Task requirements: Your answer is the lines below, exactly, from the one that contains "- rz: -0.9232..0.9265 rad" through the one that contains "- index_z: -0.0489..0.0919", both included.

Provided data:
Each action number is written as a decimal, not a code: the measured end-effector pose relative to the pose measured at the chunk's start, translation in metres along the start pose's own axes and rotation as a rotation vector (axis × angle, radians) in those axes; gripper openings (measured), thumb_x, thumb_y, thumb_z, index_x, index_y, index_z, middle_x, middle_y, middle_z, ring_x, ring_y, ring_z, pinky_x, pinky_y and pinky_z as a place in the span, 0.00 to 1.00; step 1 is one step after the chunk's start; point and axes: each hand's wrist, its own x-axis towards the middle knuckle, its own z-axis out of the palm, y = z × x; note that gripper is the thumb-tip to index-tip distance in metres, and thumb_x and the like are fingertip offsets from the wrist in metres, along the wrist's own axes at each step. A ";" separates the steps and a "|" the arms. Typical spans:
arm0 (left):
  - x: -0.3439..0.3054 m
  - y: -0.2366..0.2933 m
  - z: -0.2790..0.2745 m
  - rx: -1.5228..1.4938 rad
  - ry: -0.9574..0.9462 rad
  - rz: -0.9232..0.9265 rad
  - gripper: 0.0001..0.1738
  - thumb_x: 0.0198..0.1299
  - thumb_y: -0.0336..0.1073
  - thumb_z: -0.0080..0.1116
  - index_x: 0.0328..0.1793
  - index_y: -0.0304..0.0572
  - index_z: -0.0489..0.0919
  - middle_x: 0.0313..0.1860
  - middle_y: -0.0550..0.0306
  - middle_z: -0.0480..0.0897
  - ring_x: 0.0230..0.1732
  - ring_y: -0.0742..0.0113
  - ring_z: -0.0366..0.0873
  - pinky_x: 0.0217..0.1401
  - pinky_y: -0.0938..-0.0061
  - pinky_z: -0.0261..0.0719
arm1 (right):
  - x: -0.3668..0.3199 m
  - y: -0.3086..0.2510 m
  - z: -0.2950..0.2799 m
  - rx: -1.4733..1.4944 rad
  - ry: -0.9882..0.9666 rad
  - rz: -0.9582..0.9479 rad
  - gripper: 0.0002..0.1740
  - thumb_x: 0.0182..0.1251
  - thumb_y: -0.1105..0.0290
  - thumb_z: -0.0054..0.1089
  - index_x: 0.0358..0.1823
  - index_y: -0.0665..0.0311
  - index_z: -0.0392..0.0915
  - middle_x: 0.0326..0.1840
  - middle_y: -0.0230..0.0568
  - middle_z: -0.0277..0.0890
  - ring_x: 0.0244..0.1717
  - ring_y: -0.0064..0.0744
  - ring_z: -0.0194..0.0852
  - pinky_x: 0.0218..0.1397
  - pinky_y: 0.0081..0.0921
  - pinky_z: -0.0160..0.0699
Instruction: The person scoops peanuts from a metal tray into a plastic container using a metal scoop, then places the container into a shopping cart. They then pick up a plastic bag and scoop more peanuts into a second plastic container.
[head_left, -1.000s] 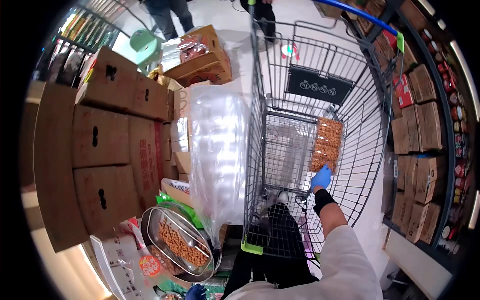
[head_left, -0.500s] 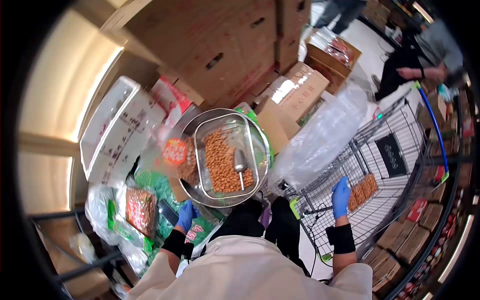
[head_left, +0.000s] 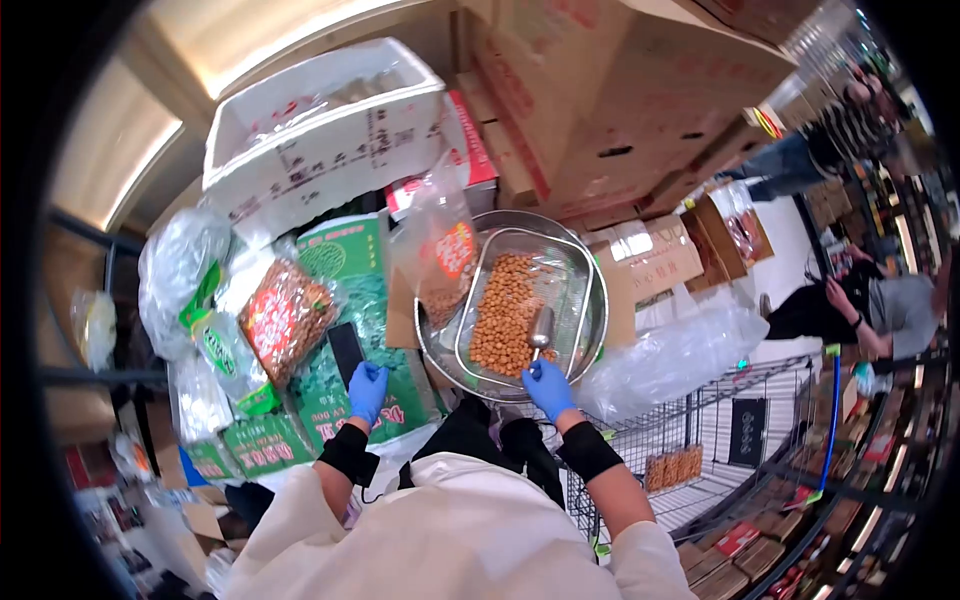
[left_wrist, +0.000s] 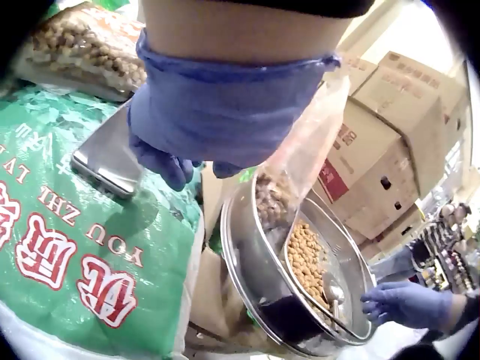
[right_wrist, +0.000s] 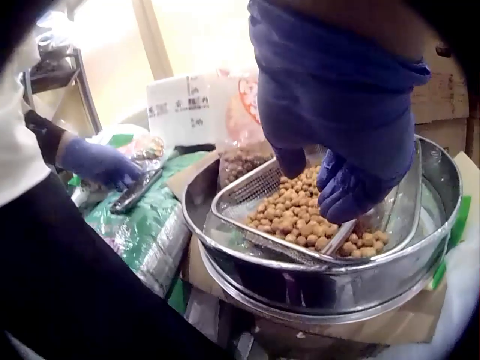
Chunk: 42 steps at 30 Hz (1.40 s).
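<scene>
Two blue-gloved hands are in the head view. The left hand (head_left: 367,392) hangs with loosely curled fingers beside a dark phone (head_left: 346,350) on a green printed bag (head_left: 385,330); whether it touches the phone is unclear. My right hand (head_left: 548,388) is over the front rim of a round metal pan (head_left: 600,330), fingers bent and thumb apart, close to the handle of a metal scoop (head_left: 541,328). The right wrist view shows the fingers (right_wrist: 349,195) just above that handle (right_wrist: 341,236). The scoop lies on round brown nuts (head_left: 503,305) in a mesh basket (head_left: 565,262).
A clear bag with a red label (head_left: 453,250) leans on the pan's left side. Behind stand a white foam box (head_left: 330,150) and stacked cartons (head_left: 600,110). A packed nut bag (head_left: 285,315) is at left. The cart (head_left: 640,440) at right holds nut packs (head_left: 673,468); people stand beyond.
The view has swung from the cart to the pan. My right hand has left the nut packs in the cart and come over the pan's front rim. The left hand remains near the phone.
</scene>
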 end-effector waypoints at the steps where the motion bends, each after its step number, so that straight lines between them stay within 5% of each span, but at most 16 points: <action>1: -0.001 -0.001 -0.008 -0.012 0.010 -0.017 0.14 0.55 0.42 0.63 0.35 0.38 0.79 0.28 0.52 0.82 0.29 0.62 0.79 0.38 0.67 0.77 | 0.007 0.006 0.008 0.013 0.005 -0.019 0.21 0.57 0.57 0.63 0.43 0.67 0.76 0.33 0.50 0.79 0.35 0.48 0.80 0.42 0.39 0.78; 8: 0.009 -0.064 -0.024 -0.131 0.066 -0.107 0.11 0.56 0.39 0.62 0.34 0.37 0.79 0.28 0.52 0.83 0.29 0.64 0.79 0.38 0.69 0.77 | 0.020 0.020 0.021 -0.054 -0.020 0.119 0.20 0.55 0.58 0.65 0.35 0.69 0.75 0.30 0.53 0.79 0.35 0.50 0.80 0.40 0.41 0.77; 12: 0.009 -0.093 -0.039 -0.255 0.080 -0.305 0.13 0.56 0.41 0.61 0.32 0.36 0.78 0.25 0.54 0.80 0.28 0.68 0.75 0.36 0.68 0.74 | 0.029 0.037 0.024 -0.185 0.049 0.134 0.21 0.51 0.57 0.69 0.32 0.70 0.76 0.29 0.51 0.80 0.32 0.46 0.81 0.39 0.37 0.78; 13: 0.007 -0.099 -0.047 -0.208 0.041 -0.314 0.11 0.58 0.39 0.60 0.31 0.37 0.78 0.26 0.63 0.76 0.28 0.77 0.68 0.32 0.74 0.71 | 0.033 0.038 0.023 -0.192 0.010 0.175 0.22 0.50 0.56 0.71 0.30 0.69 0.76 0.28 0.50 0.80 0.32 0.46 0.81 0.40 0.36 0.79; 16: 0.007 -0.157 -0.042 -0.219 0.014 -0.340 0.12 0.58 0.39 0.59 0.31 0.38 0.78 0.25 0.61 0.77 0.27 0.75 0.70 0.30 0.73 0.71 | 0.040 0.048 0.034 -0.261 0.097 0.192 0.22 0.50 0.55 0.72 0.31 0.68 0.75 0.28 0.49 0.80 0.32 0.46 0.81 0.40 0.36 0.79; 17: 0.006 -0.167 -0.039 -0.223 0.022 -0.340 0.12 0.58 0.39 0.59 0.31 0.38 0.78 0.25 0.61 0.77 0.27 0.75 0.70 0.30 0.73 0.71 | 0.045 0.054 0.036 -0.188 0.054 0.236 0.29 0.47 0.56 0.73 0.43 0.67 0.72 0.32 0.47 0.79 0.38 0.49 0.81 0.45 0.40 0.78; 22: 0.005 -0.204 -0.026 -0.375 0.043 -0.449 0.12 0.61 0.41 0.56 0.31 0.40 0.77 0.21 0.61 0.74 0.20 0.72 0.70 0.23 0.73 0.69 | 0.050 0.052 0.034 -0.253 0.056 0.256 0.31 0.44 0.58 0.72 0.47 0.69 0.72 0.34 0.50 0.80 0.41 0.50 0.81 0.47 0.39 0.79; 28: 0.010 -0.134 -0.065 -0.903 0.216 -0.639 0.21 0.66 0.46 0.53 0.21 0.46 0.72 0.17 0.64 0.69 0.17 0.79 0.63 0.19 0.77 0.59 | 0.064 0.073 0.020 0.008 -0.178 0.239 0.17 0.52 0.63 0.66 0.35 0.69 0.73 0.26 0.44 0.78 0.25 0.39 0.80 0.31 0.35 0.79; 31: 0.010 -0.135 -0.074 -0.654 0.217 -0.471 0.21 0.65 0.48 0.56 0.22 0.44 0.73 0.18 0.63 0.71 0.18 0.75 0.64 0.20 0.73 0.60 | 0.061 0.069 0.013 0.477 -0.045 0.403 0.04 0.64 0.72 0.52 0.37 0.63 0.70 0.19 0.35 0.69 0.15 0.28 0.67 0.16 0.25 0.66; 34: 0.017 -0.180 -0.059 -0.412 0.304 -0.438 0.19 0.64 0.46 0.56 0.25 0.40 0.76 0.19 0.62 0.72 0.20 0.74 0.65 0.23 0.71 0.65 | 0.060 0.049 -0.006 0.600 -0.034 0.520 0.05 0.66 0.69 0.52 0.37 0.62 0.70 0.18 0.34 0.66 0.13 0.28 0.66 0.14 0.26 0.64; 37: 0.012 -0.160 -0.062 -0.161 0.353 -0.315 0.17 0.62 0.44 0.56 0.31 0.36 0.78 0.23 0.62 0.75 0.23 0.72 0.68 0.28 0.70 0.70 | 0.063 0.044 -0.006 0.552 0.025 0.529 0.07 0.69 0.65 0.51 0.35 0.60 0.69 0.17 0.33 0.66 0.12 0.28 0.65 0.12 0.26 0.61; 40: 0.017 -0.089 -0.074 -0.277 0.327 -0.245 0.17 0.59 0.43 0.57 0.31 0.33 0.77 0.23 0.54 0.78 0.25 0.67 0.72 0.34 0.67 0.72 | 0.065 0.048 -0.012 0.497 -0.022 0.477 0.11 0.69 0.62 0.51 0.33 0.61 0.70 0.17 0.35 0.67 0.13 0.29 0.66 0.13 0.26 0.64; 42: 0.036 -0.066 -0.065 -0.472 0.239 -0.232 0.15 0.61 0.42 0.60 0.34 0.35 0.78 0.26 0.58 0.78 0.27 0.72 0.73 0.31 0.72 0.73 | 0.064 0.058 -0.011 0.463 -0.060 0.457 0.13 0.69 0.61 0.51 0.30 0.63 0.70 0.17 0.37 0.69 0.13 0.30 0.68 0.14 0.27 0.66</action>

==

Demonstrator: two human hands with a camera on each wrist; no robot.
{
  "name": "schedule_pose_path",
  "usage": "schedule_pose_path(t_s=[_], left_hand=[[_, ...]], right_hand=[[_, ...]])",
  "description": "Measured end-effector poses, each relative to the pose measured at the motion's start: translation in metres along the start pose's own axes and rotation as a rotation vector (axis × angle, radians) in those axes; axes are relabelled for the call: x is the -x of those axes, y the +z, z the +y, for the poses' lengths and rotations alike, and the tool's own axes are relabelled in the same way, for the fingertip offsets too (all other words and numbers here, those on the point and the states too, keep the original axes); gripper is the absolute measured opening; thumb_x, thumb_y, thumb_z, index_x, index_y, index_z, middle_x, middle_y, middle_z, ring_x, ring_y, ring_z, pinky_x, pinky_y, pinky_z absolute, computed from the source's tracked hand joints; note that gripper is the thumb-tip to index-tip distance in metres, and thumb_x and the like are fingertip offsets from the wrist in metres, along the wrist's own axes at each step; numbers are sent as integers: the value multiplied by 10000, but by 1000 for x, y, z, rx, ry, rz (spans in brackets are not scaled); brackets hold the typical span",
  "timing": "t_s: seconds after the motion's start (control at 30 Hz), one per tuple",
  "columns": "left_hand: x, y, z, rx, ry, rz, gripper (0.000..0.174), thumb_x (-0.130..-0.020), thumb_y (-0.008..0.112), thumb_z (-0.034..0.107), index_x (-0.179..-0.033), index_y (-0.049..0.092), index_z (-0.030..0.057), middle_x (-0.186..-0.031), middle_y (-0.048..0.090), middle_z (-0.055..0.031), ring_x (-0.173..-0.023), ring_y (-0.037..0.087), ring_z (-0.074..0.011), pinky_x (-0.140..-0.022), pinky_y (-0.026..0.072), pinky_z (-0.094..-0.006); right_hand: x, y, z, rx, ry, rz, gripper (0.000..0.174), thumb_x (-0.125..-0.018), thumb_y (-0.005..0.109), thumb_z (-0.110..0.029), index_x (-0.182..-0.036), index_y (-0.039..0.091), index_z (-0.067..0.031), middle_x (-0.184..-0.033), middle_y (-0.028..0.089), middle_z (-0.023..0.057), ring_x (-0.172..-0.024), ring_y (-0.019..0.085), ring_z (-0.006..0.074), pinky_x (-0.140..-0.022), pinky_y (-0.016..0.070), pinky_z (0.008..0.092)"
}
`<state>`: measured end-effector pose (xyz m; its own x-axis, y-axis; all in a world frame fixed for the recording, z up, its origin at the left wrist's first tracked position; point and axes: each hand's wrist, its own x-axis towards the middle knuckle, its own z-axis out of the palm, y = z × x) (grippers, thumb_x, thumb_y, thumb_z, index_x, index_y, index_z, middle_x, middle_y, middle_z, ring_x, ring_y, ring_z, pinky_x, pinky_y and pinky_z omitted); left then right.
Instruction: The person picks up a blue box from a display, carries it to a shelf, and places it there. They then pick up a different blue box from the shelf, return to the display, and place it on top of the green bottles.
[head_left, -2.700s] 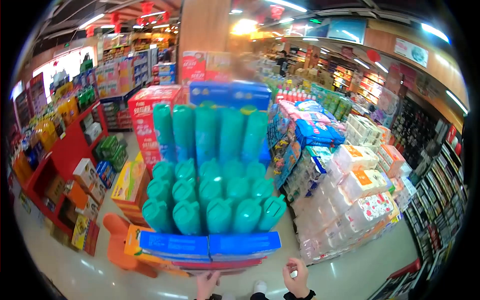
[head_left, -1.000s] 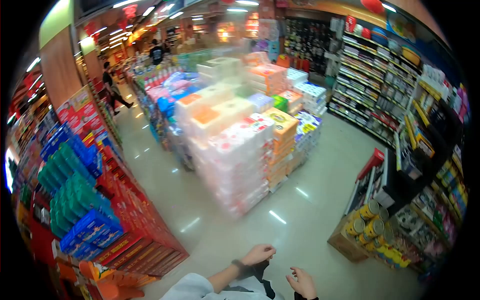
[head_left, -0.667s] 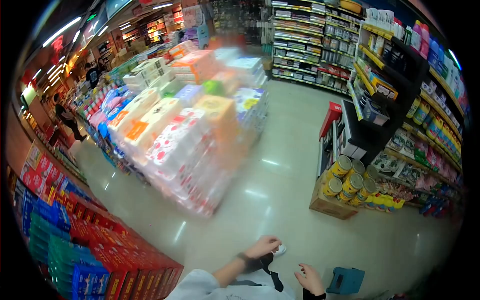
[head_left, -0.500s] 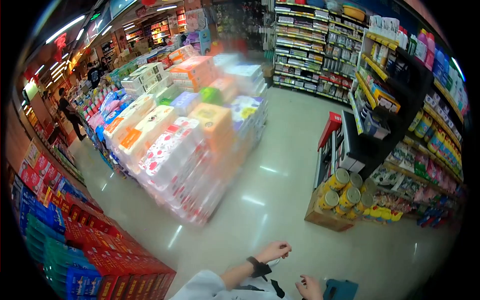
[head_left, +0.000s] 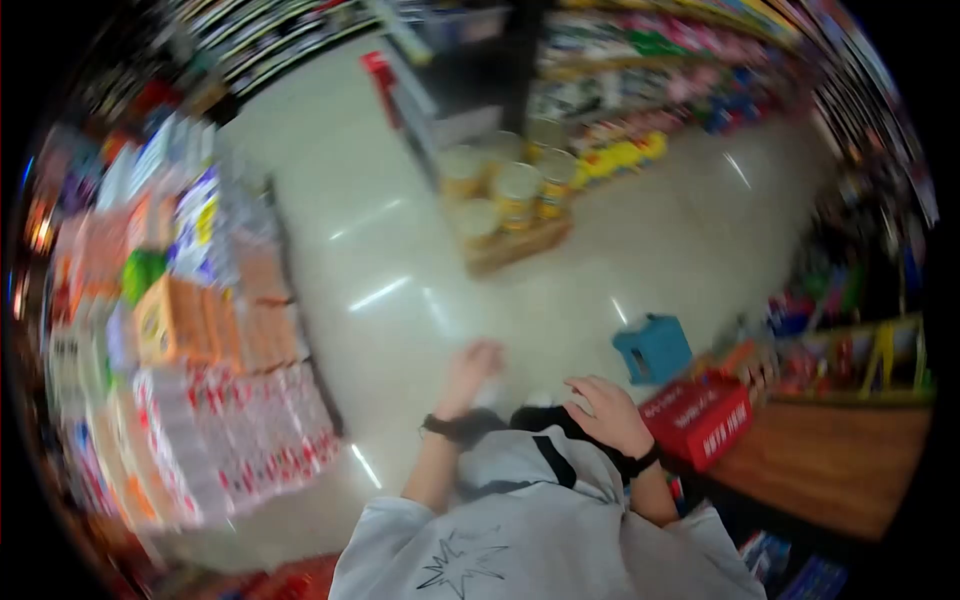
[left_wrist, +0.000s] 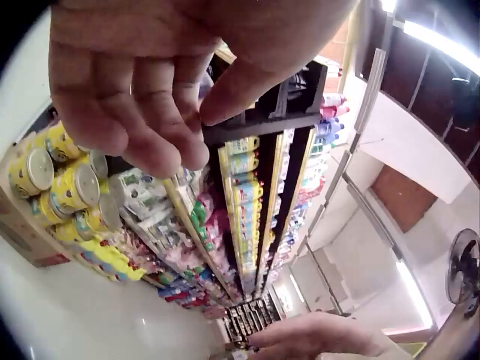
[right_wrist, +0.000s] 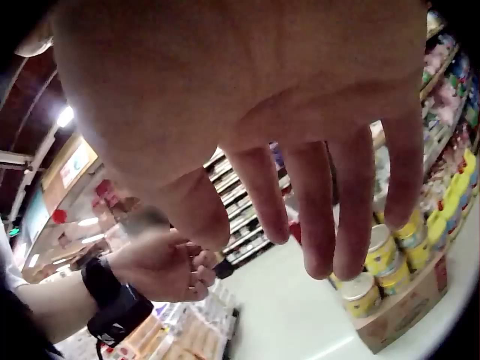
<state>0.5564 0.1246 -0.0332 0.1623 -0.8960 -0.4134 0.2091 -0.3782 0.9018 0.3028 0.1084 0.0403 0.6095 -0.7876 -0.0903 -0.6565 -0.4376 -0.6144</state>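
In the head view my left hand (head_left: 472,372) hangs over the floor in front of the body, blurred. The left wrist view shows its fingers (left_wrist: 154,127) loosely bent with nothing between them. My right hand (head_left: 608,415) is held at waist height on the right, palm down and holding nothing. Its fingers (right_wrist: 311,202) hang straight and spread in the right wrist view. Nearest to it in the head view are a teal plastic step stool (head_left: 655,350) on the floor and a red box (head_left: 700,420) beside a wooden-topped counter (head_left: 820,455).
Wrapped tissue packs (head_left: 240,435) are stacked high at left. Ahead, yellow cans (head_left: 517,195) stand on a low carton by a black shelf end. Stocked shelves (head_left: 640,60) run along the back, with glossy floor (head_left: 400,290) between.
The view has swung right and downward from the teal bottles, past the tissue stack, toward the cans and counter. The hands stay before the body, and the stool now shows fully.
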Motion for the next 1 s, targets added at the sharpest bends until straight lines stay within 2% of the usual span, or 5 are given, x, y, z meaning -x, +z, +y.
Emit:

Completed exercise:
  - rz: -0.9232..0.9265 rad
  - gripper: 0.0001..0.1738
  - thumb_x: 0.0198..0.1299
  - thumb_y: -0.0336..0.1073
  - thumb_z: -0.0080..0.1116
  - index_x: 0.0328..0.1793
  - index_y: -0.0304..0.0572
  - index_z: -0.0489..0.0919

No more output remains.